Zinc prices concluded the trading session down by 0.8% at Rs 367.45, influenced by profit-taking activities. This decline occurred against a backdrop of renewed uncertainty regarding the Iran conflict, which has led to an uptick in crude oil prices and reignited inflation concerns across global markets. Investors exhibited a degree of caution concerning the overarching macroeconomic landscape, as uncertainties surfaced regarding the prospect of a prompt resolution to the geopolitical tensions in the Middle East. Nevertheless, the decline in zinc prices has been constrained by increasingly stringent global supply conditions, which have arisen from a succession of operational disruptions at key production facilities.
Supportive sentiment emerged following Nexa Resources’ temporary suspension of operations at its Cajamarquilla zinc smelter in Peru, the largest zinc smelter in Latin America, due to a fire that damaged critical infrastructure. Additionally, Kazzinc, which is owned by Glencore, has maintained operations at a diminished capacity subsequent to an explosion at its zinc and lead facilities in Kazakhstan. These disruptions compounded pre-existing worries in the refined zinc market, where the International Lead and Zinc Study Group had previously forecasted a supply deficit for the year.
Zinc inventories on the London Metal Exchange stood at a mere 110,875 tonnes, representing less than three days of global consumption, thereby underscoring the constraints in physical availability. China’s accommodative monetary policy and ongoing support for domestic demand and infrastructure investment have bolstered sentiment in the industrial metals sector. Meanwhile, zinc concentrate treatment charges continued to decline, indicating a tightening in raw material availability, while Chinese port inventories of zinc concentrate experienced a significant drop during the week.

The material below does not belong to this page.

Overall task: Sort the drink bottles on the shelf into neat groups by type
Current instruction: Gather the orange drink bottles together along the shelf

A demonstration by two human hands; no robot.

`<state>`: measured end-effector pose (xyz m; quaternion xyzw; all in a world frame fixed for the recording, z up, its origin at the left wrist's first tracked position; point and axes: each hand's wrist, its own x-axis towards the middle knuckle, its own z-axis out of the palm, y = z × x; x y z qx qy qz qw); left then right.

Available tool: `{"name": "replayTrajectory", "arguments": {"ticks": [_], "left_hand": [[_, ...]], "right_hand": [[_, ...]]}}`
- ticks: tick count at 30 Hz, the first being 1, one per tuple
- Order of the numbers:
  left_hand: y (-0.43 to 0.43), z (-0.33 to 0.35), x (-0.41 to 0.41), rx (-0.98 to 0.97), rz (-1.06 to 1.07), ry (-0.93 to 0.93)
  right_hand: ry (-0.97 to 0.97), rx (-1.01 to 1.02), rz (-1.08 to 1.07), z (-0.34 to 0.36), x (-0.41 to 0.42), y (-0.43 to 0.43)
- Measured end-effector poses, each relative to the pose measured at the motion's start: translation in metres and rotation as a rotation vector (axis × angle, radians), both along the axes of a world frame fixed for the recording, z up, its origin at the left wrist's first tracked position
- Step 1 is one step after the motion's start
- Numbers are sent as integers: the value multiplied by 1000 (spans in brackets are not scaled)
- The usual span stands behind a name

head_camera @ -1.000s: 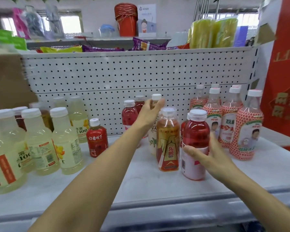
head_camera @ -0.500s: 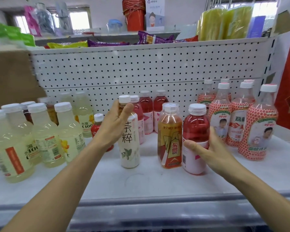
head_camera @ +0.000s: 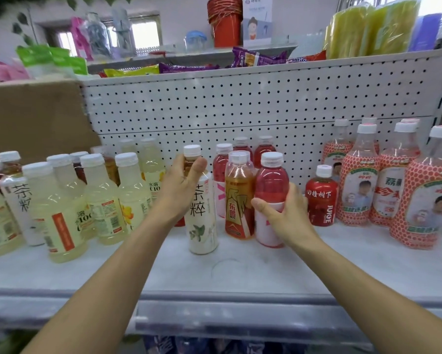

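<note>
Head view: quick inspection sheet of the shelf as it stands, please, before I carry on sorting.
Surface: white shelf, faint ring mark near the front.
Job's things: white tea bottle upright in front; orange bottle and red drink bottle to its right; pale yellow bottles grouped left; pink dotted bottles grouped right, small red juice bottle beside them.
Clutter: nothing seen.
Grippers: left hand grips the white tea bottle near its neck; right hand grips the red drink bottle.
Cables: nothing seen.
Surroundings: pegboard behind; snack packets above; cardboard at left.
</note>
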<state>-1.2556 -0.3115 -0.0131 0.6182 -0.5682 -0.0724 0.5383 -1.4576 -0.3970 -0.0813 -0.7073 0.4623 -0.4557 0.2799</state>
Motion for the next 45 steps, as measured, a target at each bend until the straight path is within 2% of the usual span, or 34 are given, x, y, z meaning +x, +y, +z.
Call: {"name": "replayTrajectory", "arguments": {"ticks": [3, 7, 11, 15, 18, 21, 23, 27, 29, 34, 45], "left_hand": [[1, -1, -2, 12, 8, 23], [2, 1, -7, 1, 12, 48], [2, 0, -7, -11, 5, 67], [2, -6, -8, -27, -4, 96], [4, -22, -10, -98, 115, 94], [16, -31, -19, -331, 274, -40], [19, -27, -23, -386, 269, -90], [15, -20, -24, -214, 176, 47], [15, -23, -22, -101, 156, 94], [14, -40, -21, 69, 101, 178], [35, -47, -13, 4, 60, 186]], "right_hand": [[82, -18, -131, 4, 2, -14], [105, 57, -103, 12, 7, -39], [32, 58, -68, 12, 8, -43], [-16, -116, -2, 10, 9, -20], [-11, -265, -9, 15, 2, -10], [123, -415, -179, 29, -22, -21], [282, -402, -284, 41, -44, -36], [616, -59, -219, 59, -65, -66], [689, -17, -205, 67, -65, -66], [594, -62, -187, 75, -63, -47], [435, -51, 92, 75, -27, 37]]}}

However, gains remained constrained following the announcement by Swedish miner Boliden regarding the resumption of production at its Garpenberg zinc mine, alongside a modest increase in inventories on the Shanghai exchange. From a technical perspective, the market is experiencing long liquidation, evidenced by a 5.29% decrease in open interest to 1,879 lots, alongside a price decline of Rs 2.95. Zinc is maintaining support at Rs 364.8, with potential for further decline towards Rs 362.2, while resistance is identified at Rs 371.3 and Rs 375.2 levels.